Kaltura is another one I only really checked out after I’d implemented my solution, but I list it here to let you know that it exists and that it claims WebVTT support. It looks quite good and has some influential partners. Even if you don’t use the player there is some handy general info on that page about web server config and h264 profiles.

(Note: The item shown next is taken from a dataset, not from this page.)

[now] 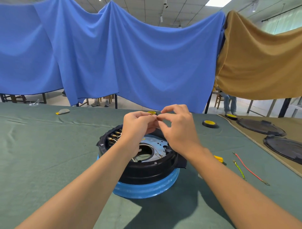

A Note about Mobile – iOS and Android
Now after all this effort to get your videos working on iOS I have to give you the bad news – the iPhone does not show subtitles! They put the video into full-screen mode and ignore the subtitles. I’m guessing iPad does the same thing, but I have to test it. I tested an Android phone which also had similar behaviour.
Nevertheless, being able to watch the videos without subtitles is definitely better than not being able to watch them at all, so HTML5 video is still a win. And presumably Apple will start to support subtitles at some point in the future, since they are part of the HTML5 spec.
That pretty much wraps up the subject – I strongly recommend MediaElement.js or Video.js as the best choices for an HTML5 video player with subtitle support and flash fallback, but would also investigate Kaltura if I was starting from scratch now.